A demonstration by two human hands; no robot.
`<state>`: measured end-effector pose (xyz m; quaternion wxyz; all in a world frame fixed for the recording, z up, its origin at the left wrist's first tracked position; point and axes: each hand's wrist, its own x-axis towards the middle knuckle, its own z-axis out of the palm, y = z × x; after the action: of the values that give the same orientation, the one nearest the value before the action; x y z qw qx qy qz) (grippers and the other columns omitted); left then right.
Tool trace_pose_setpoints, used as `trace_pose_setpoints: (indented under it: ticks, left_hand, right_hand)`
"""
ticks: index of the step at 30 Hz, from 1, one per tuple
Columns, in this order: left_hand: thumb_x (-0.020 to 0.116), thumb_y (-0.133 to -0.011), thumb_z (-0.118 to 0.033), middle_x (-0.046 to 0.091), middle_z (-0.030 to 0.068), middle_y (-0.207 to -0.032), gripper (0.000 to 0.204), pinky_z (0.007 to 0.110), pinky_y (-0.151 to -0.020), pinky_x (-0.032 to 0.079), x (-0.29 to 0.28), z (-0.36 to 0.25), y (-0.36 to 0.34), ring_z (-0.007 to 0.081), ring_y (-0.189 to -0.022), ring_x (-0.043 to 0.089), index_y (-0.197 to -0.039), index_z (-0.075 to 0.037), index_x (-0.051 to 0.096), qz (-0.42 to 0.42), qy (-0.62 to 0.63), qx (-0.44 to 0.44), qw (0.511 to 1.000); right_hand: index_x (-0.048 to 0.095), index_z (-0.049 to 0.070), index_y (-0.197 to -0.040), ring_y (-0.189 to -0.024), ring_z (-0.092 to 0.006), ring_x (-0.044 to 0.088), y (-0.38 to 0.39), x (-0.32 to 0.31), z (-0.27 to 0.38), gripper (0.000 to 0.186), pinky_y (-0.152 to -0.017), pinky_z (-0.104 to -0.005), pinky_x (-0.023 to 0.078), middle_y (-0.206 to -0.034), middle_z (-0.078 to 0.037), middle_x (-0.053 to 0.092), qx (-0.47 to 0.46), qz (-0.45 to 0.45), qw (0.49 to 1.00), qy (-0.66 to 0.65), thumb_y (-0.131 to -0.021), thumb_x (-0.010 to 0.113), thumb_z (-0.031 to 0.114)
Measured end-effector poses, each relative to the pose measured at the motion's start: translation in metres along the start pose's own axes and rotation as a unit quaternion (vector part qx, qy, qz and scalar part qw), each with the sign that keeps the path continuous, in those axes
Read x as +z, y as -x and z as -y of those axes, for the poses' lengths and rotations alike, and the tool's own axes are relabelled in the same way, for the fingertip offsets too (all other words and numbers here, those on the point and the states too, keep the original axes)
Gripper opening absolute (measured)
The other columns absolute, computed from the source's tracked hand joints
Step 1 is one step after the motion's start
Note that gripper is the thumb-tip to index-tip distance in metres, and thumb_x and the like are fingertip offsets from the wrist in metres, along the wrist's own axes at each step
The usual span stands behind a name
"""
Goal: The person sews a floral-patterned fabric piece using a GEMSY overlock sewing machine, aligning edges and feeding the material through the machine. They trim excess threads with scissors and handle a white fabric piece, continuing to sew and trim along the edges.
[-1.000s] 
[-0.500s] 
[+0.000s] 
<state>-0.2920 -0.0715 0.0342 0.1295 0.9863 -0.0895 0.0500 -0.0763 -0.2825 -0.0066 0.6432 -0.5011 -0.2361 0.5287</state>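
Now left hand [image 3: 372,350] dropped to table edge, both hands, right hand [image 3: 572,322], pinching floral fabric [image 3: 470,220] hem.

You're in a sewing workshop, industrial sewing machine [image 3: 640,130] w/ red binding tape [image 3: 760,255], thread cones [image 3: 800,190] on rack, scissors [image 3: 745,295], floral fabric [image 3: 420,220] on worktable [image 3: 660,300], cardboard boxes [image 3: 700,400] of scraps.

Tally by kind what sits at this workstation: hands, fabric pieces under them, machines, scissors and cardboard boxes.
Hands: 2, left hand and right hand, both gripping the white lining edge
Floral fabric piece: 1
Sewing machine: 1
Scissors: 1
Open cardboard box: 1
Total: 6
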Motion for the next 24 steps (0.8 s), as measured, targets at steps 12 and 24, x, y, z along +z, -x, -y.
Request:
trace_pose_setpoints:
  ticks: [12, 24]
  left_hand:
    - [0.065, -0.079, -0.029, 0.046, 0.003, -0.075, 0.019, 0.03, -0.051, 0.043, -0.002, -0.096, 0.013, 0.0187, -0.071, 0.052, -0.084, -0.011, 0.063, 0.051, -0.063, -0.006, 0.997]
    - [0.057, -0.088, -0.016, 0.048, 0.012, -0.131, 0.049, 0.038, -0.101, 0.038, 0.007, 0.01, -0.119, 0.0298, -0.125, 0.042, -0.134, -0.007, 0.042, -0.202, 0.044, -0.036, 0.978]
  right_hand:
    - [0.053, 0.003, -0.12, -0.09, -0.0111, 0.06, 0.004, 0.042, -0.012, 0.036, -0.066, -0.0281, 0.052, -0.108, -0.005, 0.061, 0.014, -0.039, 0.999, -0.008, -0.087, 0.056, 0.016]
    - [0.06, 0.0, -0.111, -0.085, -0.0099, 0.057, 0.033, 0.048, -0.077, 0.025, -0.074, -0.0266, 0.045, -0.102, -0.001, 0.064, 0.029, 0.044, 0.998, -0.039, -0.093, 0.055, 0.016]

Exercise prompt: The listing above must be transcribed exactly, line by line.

Answer for this exercise:
A demonstration by two human hands; no robot.
`<state>`: measured end-effector pose (xyz m; quaternion wxyz; all in a world frame fixed for the recording, z up, its origin at the left wrist's first tracked position; point and axes: each hand's wrist, its own x-axis towards the middle knuckle, its own z-axis out of the palm, y = z × x; after the action: of the values that give the same orientation, the one nearest the value before the action; x y z qw qx qy qz) (grippers and the other columns omitted); left then right.
Tool trace_pose_setpoints, used as `trace_pose_setpoints: (indented under it: ticks, left_hand, right_hand)`
"""
ticks: index of the step at 30 Hz, from 1, one per tuple
Columns, in this order: left_hand: thumb_x (-0.020 to 0.116), thumb_y (-0.133 to -0.011), thumb_z (-0.118 to 0.033), middle_x (-0.046 to 0.091), middle_z (-0.030 to 0.068), middle_y (-0.207 to -0.032), gripper (0.000 to 0.204), pinky_z (0.007 to 0.110), pinky_y (-0.151 to -0.020), pinky_x (-0.032 to 0.079), x (-0.29 to 0.28), z (-0.36 to 0.25), y (-0.36 to 0.34), ring_z (-0.007 to 0.081), ring_y (-0.189 to -0.022), ring_x (-0.043 to 0.089), index_y (-0.197 to -0.039), index_z (-0.075 to 0.037), index_x (-0.051 to 0.096), qz (-0.42 to 0.42), qy (-0.62 to 0.63), qx (-0.44 to 0.44), qw (0.511 to 1.000); right_hand: index_x (-0.048 to 0.095), index_z (-0.049 to 0.070), index_y (-0.197 to -0.040), ring_y (-0.189 to -0.024), ring_z (-0.092 to 0.006), ring_x (-0.044 to 0.088), y (-0.38 to 0.39), x (-0.32 to 0.31), z (-0.27 to 0.38), gripper (0.000 to 0.186), pinky_y (-0.152 to -0.017), pinky_z (-0.104 to -0.005), pinky_x (-0.023 to 0.078), middle_y (-0.206 to -0.034), middle_z (-0.078 to 0.037), middle_x (-0.053 to 0.092), qx (-0.47 to 0.46), qz (-0.45 to 0.45), qw (0.49 to 1.00), qy (-0.66 to 0.65), thumb_y (-0.131 to -0.021), thumb_x (-0.010 to 0.113), thumb_z (-0.031 to 0.114)
Measured end-effector poses, each relative to the pose measured at the motion's start: translation in metres along the start pose's own axes and rotation as a unit quaternion (vector part qx, qy, qz and scalar part qw), each with the sign that keeps the path continuous, in those axes
Read x as +z, y as -x and z as -y of those axes, for the poses' lengths and rotations alike, and the tool's own axes are relabelled in the same way, for the fingertip offsets too (all other words and numbers here, those on the point and the states too, keep the original axes)
Gripper opening absolute (measured)
The other columns absolute, computed from the source's tracked hand joints
Step 1 is one step after the motion's start
Note that gripper is the thumb-tip to index-tip distance in metres, and thumb_x and the like are fingertip offsets from the wrist in metres, along the wrist's own axes at each step
The usual span stands behind a name
"""
Goal: The person sews a floral-patterned fabric piece using a GEMSY overlock sewing machine, aligning edges and feeding the material through the machine. They trim excess threads with scissors and handle a white fabric piece, continuing to sew and trim along the edges.
[-1.000s] 
[-0.500s] 
[+0.000s] 
<state>-0.2920 -0.0715 0.0342 0.1295 0.9863 -0.0895 0.0500 -0.0763 -0.2825 -0.0066 0.6432 -0.5011 -0.2361 0.5287</state>
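Now left hand [image 3: 372,350] dropped to table edge, both hands, right hand [image 3: 572,322], pinching floral fabric [image 3: 470,220] hem.

You're in a sewing workshop, industrial sewing machine [image 3: 640,130] w/ red binding tape [image 3: 760,255], thread cones [image 3: 800,190] on rack, scissors [image 3: 745,295], floral fabric [image 3: 420,220] on worktable [image 3: 660,300], cardboard boxes [image 3: 700,400] of scraps.

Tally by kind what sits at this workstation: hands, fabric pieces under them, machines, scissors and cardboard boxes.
Hands: 2, left hand and right hand, both gripping the white lining edge
Floral fabric piece: 1
Sewing machine: 1
Scissors: 1
Open cardboard box: 1
Total: 6
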Motion for the next 24 steps (0.8 s), as measured, targets at steps 12 and 24, x, y, z along +z, -x, -y.
Request:
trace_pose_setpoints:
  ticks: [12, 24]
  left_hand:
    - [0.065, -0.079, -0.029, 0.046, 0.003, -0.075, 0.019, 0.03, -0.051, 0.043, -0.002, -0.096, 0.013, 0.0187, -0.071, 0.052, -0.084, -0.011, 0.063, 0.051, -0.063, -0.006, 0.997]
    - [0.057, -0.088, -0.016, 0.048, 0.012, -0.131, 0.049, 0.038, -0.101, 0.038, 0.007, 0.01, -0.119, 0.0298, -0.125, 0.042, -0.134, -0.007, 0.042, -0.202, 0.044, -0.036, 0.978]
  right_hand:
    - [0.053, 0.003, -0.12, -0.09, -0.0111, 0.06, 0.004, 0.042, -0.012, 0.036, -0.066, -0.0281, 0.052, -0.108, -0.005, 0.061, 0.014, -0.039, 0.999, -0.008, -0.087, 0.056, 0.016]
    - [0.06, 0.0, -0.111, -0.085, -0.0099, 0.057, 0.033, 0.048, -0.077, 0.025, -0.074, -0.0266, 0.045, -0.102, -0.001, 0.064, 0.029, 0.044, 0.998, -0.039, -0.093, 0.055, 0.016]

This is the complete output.